Los Presupuestos incluyen una nueva moratoria de tres meses en las cotizaciones de autoempleados y empresas

C. P. REDACCIÓN / LA VOZ

ECONOMÍA

04 dic 2020 . Actualizado a las 05:00 h.

Los Presupuestos Generales del Estado (PGE) dieron ayer un paso decisivo para su aprobación definitiva tras conseguir el aval del 54 % de la Cámara. El texto, que ahora pasará al Senado, ha sufrido cambios por el camino, fruto de las negociaciones políticas y las enmiendas introducidas por varios partidos.

La principal novedad que recoge el documento es la inclusión de una nueva moratoria de hasta tres meses en las cotizaciones que tienen que abonar los autónomos y las empresas a la Seguridad Social. Esta nueva tregua tributaria, que se alargará desde diciembre a febrero para las empresas y de enero a marzo para los autónomos, permitirá fraccionar los pagos a un interés del 0,5 % a quienes estén al corriente de sus obligaciones y no se beneficien de otro aplazamiento en vigor. Deberán devolver cada mensualidad atrasada en el plazo de cuatro meses.

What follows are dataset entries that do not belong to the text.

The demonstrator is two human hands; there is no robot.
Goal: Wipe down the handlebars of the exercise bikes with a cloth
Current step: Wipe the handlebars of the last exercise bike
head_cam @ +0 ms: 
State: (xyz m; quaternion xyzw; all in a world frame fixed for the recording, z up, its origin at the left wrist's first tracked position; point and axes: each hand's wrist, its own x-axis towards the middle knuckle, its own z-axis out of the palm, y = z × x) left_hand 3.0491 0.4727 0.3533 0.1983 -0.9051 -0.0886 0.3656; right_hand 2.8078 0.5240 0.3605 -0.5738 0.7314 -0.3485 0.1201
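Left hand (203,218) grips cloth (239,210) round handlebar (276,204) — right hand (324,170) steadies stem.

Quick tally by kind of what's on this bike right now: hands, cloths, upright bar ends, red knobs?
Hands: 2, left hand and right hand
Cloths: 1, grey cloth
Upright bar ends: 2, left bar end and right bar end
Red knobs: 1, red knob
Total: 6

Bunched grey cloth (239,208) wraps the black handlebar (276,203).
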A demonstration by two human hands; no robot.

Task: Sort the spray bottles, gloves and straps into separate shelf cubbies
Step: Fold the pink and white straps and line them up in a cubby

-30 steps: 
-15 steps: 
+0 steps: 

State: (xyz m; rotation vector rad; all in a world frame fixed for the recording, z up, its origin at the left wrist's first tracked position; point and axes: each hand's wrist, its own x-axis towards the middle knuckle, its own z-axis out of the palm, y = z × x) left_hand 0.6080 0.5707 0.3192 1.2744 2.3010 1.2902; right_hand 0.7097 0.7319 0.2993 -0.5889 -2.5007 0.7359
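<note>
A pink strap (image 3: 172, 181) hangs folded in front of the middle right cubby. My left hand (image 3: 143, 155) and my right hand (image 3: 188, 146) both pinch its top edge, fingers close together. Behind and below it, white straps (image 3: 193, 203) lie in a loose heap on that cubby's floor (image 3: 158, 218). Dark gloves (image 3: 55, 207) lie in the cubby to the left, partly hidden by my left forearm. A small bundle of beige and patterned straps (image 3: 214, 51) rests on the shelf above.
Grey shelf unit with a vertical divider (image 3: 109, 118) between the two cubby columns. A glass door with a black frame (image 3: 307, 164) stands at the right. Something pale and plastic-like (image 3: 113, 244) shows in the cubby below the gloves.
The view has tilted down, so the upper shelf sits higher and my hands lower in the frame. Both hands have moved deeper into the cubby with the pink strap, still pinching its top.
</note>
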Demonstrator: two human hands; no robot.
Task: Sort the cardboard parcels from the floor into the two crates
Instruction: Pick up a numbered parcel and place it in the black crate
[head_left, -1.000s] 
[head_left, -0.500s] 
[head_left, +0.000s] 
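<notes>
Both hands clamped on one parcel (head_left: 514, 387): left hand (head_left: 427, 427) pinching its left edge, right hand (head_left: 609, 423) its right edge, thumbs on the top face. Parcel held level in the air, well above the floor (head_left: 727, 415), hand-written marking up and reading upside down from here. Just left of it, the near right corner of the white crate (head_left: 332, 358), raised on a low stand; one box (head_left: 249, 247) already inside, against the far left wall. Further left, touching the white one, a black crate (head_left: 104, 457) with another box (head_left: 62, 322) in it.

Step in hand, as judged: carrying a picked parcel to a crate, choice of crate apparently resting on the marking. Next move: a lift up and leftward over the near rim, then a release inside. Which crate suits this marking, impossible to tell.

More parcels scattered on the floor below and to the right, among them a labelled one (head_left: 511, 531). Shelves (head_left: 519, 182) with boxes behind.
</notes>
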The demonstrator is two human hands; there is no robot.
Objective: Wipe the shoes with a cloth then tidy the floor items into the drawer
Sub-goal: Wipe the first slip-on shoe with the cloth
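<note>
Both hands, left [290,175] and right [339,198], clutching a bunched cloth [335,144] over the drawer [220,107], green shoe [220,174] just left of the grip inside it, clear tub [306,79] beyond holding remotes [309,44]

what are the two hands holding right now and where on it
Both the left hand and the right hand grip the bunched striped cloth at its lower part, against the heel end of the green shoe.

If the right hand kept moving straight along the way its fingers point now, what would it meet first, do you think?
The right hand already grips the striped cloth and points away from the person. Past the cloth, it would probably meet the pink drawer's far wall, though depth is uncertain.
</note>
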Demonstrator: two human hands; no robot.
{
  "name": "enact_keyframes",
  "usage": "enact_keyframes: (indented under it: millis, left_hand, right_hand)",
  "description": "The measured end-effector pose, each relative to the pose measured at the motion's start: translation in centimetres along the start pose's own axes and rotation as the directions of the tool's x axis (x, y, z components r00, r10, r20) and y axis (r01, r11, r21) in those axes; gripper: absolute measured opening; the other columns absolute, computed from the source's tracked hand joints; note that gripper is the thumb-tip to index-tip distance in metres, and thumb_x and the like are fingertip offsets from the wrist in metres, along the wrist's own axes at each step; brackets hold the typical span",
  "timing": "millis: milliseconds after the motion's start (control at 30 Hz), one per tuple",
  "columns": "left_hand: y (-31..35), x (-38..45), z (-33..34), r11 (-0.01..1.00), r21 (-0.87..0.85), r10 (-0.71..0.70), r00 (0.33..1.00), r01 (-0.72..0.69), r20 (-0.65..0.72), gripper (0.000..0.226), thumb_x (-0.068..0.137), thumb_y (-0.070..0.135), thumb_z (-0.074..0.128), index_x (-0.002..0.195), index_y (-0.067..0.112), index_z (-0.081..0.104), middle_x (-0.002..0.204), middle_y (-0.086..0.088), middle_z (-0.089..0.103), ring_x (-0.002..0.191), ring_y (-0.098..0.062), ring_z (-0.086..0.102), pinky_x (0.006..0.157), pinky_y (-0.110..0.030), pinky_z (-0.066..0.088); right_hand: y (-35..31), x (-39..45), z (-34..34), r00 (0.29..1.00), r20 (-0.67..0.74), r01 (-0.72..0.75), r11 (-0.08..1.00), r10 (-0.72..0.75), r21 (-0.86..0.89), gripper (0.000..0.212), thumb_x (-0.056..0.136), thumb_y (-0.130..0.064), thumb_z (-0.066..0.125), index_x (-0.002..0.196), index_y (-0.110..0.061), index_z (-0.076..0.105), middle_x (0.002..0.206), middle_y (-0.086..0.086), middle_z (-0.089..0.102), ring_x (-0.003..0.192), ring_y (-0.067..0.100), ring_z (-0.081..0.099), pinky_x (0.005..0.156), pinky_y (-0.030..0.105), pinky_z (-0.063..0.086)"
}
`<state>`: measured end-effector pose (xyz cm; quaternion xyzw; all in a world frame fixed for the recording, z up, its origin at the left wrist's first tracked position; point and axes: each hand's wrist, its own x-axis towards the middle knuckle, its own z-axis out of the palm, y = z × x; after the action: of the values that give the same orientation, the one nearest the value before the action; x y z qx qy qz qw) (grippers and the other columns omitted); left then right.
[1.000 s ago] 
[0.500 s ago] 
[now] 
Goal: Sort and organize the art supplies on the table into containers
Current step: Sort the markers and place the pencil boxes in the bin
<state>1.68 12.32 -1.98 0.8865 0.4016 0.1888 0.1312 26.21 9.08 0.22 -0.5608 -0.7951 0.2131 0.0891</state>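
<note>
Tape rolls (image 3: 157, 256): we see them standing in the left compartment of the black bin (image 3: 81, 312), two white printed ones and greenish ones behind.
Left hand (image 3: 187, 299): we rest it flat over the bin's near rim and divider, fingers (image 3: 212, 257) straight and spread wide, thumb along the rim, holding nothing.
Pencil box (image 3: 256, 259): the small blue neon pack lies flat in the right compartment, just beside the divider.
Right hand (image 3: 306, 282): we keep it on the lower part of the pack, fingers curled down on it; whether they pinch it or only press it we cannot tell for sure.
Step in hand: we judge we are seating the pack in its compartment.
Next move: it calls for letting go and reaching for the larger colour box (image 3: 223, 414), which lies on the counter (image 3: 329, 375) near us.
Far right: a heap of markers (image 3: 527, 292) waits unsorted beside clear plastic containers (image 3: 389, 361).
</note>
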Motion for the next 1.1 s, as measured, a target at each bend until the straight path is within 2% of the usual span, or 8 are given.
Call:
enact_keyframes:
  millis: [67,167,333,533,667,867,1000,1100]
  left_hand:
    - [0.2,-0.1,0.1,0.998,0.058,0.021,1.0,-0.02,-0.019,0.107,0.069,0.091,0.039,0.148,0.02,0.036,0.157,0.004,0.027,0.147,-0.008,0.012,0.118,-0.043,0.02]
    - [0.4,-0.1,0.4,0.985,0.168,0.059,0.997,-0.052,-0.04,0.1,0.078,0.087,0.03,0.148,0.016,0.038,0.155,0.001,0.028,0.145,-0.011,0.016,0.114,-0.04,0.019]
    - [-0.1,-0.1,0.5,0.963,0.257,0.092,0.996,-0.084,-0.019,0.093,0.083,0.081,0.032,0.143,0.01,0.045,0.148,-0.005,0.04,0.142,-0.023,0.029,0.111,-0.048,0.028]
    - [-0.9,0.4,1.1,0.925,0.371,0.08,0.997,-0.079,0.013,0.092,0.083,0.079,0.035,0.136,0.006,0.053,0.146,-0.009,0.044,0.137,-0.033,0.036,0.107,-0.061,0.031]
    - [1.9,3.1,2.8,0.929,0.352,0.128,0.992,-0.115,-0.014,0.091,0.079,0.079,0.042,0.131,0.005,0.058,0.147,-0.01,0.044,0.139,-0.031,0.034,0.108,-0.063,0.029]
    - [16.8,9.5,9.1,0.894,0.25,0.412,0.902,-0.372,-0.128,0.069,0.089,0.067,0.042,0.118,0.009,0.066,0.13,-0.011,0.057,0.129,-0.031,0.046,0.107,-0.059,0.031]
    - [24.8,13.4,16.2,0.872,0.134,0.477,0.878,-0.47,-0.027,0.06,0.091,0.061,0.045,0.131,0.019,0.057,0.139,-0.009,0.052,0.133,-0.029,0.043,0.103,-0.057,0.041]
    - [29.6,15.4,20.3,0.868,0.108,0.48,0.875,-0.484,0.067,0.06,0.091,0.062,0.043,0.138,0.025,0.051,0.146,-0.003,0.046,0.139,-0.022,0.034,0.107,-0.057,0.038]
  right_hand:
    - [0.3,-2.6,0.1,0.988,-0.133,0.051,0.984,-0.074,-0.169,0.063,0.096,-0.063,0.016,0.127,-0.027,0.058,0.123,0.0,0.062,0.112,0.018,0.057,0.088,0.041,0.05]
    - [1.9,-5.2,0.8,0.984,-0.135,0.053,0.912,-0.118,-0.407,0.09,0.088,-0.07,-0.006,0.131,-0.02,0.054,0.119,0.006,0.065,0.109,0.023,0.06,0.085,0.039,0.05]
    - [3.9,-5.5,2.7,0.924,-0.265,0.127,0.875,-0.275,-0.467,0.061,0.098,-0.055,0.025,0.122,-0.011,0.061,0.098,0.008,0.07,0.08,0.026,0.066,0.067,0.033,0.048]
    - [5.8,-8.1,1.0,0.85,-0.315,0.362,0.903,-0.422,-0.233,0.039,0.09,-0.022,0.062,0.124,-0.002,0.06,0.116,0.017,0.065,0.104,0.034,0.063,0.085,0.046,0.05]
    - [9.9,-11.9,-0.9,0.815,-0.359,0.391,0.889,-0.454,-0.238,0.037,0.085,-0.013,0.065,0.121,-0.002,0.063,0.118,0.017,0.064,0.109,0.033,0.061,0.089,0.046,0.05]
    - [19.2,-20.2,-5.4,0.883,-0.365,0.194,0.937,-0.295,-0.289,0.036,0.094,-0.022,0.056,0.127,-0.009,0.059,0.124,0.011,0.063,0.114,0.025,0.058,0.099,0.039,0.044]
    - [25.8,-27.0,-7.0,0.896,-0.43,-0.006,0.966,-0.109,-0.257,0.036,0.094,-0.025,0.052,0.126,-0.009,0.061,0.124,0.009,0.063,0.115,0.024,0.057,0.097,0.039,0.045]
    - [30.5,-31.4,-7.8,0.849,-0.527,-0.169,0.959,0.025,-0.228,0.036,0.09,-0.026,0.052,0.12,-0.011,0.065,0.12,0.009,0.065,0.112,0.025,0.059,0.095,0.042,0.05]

El Congreso también dio luz verde a una partida de 1.500 millones para un plan de recuperación del empleo industrial en zonas afectadas por cierres y limitó la subida del IVA a los productos azucarados, excluyendo a los lácteos edulcorados.

Impuesto al diésel

Las presiones de formaciones como el PNV han echado por tierra la intención del Gobierno de subir el impuesto al diésel en 3,8 céntimos el litro. Una medida que habría encarecido en 2,3 euros llenar un depósito de 50 litros y que partidos como Ciudadanos rechazaron por penalizar más a la clase media. El Ejecutivo dice adiós de un plumazo a 500 millones de euros que esperaba recaudar en el 2021 con esta subida fiscal que sí iba en línea con lo que recomendaron organismos internacionales.

Tasa de matriculación

Lo que no pudo prosperar fue la enmienda para paralizar la puesta en marcha desde enero del nuevo impuesto de matriculaciones, muy criticado por el sector porque encarecerá un 5 % el precio del 70 % de los automóviles en venta. ¿Por qué? El actual sistema de tramos de emisiones para catalogar el nivel de contaminación de un vehículo -que se utiliza para fijar el pago del impuesto- se endurecerá para adaptarse a la normativa europea WLTP, así que la mayoría de los coches pasarán a ser más contaminantes y a pagar más. Para la Asociación Española de Fabricantes de Automóviles y Camiones (Anfac) y la Federación de Asociaciones de Concesionarios de la Automoción (Faconauto) se trata de «una medida inoportuna» y una «oportunidad perdida» en un momento de crisis económica en la que el mercado de vehículos acumula grandes caídas (del 35 %). Creen que para evitar sobrecostes y aprovechar las liquidaciones las compras se concentrarán en este mes.